- Born: Abdul Aziz 14 January 1970 Serang, West Java (now Banten), Indonesia
- Died: 9 November 2008 (aged 38) Nusa Kambangan, Central Java, Indonesia
- Other names: Abdul Aziz; Qudama; Fatih; Abu Umar; Heri;
- Known for: Christmas Eve 2000 Indonesia bombings and 2002 Bali bombings
- Criminal status: Executed by firing squad
- Allegiance: Jemaah Islamiyah; al-Qaeda;
- Conviction: Carrying out an act of terrorism
- Criminal penalty: Death
- Accomplices: Huda bin Abdul Haq; Amrozi bin Nurhasyim;
- Date apprehended: 21 November 2002

Notes

= Imam Samudra =

Indonesian terrorist (1970–2008)

Imam Samudra (الإمام سامودرة, 14 January 1970 – 9 November 2008), also known as Abdul Aziz, Qudama/Kudama, Fatih/Fat, Abu Umar or Heri, was an Indonesian terrorist who was convicted and executed for his role in carrying out the Christmas Eve 2000 Indonesia bombings and 2002 Bali bombings. Samudra, together with Ali Ghufron (known as Muklas) and Amrozi bin Nurhasyim (known as Amrozi) were executed together for their part in coordinating and carrying out the Bali bombings.

==Early life==
Samudra was born as Abdul Aziz in Serang, Banten (then part of West Java province), he was raised by a single mother as one of 12 children. Samudra graduated from an Islamic school. He left home in 1990 and did not return for a decade, and then only for a few hours before disappearing again, according to his mother. He went to Malaysia and taught at a religious school in the south of the country in the early 1990s. Indonesian authorities say the school was run by the suspected leaders of the militant Jemaah Islamiyah group - Abu Bakar Ba'aysir, the group's spiritual leader, and Riduan Isamuddin, also known as Hambali.

==Bali bombings==
On 12 October 2002 two bombs exploded in the Kuta tourist area on Bali, Indonesia. One hit Paddy's Irish Bar, and the second exploded in a van outside the nearby Sari club. 202 people were killed.

A third bomb exploded near Bali's US consulate, but no one was hurt. Arrested on 21 November 2002, Samudra was about to board a ferry for Sumatra. Police believe he was the planner or "field commander" of the Bali operation.

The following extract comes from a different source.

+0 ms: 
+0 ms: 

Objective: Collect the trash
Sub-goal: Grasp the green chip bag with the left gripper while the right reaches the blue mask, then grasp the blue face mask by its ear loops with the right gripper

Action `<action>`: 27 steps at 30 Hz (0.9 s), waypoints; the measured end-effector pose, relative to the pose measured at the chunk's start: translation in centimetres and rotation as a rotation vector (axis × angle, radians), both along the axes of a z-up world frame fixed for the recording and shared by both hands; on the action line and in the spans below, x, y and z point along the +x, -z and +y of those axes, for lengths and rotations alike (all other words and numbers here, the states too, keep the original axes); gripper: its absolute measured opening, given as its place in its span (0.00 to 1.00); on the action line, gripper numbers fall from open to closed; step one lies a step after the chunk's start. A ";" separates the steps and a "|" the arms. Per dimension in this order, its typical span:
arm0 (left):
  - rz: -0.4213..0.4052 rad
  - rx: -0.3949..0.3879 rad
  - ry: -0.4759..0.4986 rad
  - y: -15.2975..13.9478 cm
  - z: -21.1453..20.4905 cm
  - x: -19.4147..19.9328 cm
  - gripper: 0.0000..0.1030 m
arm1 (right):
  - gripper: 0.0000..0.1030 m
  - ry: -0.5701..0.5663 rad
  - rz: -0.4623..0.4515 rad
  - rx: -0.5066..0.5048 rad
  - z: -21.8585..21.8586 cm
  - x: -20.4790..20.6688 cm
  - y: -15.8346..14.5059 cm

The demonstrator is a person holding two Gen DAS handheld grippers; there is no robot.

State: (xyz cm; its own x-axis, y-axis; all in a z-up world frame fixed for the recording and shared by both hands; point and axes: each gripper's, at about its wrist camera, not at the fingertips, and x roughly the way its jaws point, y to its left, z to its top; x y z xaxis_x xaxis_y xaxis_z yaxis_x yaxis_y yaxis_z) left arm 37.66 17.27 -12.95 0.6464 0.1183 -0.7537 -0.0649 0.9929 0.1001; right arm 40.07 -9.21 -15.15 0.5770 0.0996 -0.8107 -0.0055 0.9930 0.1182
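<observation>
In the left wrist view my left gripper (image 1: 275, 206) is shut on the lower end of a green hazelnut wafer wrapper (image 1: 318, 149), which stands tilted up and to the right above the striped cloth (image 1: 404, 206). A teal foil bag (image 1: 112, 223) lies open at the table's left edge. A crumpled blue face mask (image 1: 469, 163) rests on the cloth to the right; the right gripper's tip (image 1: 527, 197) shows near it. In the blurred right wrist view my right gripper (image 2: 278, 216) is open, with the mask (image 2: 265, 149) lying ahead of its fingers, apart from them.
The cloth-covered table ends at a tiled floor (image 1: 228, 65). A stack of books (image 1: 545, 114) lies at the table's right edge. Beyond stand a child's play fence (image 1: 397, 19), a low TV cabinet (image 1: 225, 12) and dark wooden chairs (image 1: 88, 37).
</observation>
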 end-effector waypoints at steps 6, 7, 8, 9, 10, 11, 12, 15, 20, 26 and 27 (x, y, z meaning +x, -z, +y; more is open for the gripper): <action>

Explaining his motives for the bombing to documentarian Daniel Rudi Haryanto from prison, Samudra stated (translated into English by Haryanto):

Sometimes, Jews and Christians are more convinced by the Koran compared to Moslems themselves. They attack Islamic nations because they are afraid the words inside Koran would become reality. So, it's not about oil or nuclear issues at all... I am more convinced by the Koran rather than human analysis. So, it's a matter of aqidah (faith). Until judgment day comes there will never be peace. Unless Islam gets the victory.

===Trial===
Samudra went on trial on 2 June 2003 and testified on 16 July 2003:

...[the bombing was] justifiable [under Islamic teachings].... [to] avenge the killings of Muslims by the United States and its allies.
— Imam Samudra, during his trial, July 2003.

===Sentence and execution===
On 10 September 2003, he was found guilty for his role in the Bali bombing and sentenced to death. Originally incarcerated in Denpasar's Kerobokan Prison, he was moved to the high-security prison island of Nusakambangan. On 20 November he lodged an appeal against his sentence.

Together with the two other bombers who received death sentences, he launched a constitutional challenge against the use of firing squads. Samudra and the two other bombers preferred beheading, saying that it was a more Islamic form of execution. Despite an initial decision by Muklas, Amrozi and Imam Samudr to not seek a Presidential pardon, on 21 August 2006, Muklas and his co-conspirators authorised their lawyers to file a last appeal which was lodged on 7 December on the basis of retroactive legislation. On 25 September 2008, the Supreme Court of Indonesia rejected the final appeals of Imam Samudra and Mukhlas; having dismissed Amrozi's appeal earlier that month. In October 2008, he remained unrepentant and claimed revenge would be taken for his death. During the month, his final appeals were rejected and the Attorney General's office announced that he would be executed by firing squad in early November 2008.

According to a source in Indonesia's Attorney General Office, the execution was to be done before the end of Sunday, 9 November 2008. This was reportedly delayed from the original plan to allow a representative from the family to identify the body post-execution. However, no representative from Samudra's family were in attendance.

Samudra, along with Amrozi and Huda bin Abdul Haq were executed by firing squad at 00:15 on 9 November 2008.

==Published works==
From his cell, he wrote an autobiography titled I Fight Terrorists (Aku Melawan Teroris in Indonesian), where the "terrorists" are the Americans. It went on sale for USD3, on a run of 5,000 copies. In 2004, CNN described the book as a "bestseller in Indonesia".